• _Aim of the exercise_
In the entries below, every line that contains "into" must be located and copied.
■ ■ ■
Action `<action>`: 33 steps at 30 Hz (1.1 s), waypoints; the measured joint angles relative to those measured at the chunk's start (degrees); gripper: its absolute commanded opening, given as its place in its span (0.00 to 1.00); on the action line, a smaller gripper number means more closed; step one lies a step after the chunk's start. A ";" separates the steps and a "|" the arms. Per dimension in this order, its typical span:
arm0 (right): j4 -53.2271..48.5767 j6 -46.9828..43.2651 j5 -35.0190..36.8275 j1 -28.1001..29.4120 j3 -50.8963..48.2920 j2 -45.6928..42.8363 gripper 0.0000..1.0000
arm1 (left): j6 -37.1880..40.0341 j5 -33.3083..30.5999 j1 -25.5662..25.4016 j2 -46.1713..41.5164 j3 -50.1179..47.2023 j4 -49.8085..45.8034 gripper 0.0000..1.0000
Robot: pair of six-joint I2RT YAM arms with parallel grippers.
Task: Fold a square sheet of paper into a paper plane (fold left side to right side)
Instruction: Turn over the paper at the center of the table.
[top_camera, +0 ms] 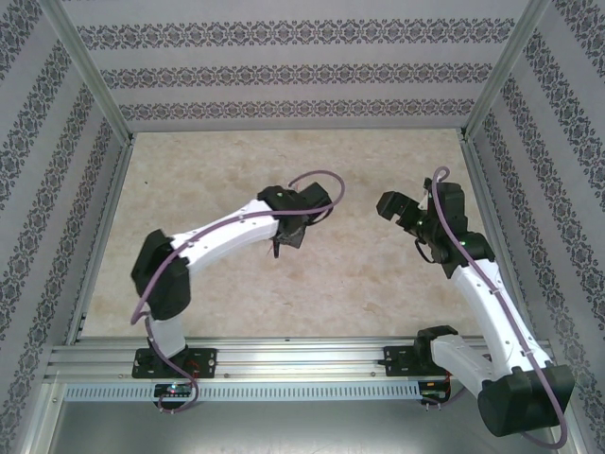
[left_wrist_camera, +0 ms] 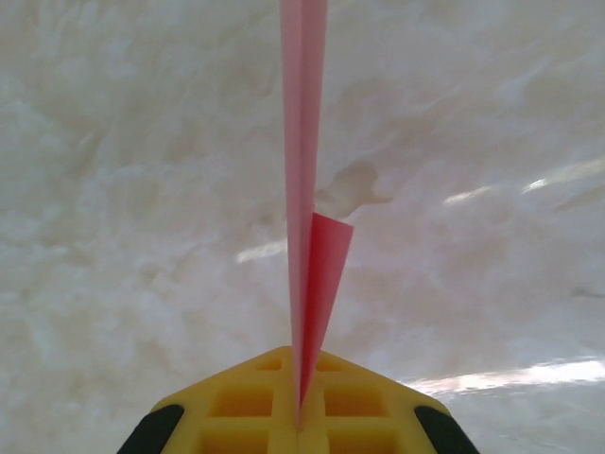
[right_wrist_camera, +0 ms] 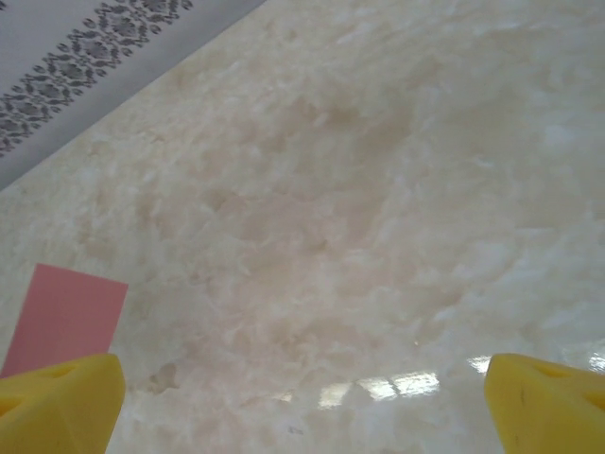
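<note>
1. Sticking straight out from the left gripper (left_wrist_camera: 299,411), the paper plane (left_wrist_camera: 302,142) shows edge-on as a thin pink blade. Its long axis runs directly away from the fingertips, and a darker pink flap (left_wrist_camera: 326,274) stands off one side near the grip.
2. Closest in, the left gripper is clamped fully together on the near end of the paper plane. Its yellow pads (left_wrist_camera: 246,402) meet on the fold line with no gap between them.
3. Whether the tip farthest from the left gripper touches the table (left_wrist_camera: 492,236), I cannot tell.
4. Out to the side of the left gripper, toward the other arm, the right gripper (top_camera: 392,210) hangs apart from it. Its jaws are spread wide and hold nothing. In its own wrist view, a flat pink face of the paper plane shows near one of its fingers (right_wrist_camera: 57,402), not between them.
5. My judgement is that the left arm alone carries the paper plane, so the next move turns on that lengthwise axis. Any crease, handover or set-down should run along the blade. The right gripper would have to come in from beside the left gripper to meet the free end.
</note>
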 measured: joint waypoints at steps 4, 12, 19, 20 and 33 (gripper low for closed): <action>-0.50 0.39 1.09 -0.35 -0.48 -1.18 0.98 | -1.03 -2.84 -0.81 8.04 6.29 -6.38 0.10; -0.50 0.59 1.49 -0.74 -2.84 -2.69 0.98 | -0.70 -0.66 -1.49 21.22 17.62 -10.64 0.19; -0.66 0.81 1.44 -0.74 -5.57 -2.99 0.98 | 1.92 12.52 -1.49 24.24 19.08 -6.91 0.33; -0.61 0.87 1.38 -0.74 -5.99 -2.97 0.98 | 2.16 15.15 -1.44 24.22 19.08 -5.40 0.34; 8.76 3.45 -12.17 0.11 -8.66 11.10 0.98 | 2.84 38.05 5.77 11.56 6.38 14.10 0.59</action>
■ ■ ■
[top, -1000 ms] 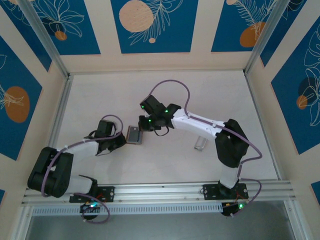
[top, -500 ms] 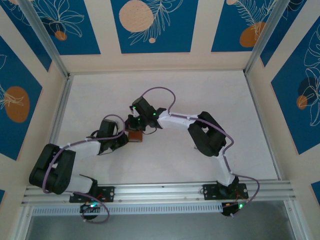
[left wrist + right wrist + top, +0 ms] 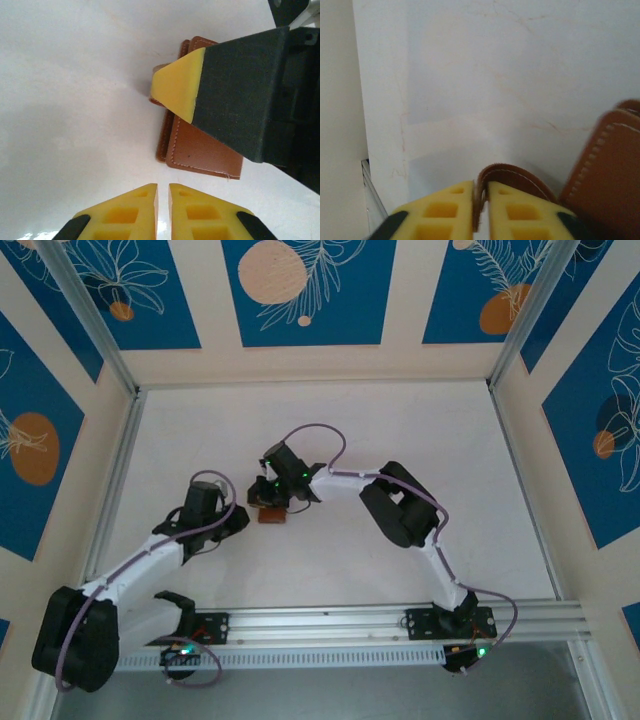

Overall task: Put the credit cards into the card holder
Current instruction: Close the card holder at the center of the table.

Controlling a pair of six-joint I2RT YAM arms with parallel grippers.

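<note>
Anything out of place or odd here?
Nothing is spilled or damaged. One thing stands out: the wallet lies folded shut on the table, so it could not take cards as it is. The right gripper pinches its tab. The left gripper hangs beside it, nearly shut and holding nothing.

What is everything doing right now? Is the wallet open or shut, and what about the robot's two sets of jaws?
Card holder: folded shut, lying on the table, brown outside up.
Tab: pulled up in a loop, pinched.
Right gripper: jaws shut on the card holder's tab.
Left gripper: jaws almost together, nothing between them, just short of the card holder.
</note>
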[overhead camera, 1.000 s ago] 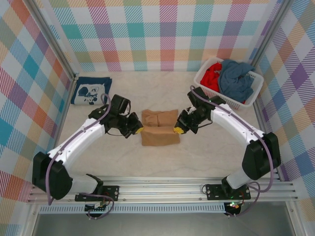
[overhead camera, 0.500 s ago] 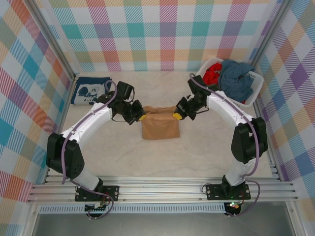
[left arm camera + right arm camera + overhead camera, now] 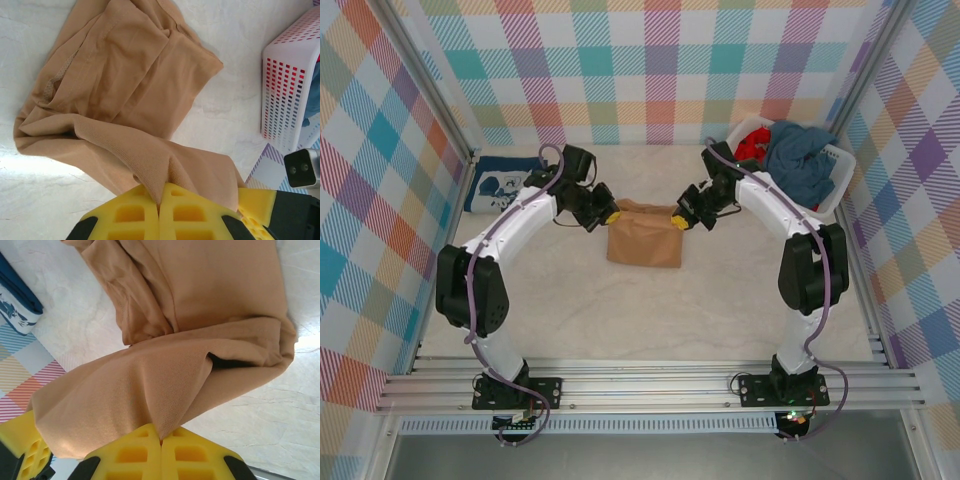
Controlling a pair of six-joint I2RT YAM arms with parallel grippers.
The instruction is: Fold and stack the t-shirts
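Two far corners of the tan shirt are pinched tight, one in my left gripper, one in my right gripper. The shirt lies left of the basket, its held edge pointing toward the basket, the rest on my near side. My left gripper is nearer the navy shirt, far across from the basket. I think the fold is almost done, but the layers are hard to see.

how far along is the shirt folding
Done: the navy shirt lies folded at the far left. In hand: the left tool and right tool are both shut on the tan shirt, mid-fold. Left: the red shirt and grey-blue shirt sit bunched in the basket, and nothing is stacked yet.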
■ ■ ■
• _Result of this exercise_
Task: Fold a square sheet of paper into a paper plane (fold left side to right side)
Overall task: Put the credit cards into the card holder

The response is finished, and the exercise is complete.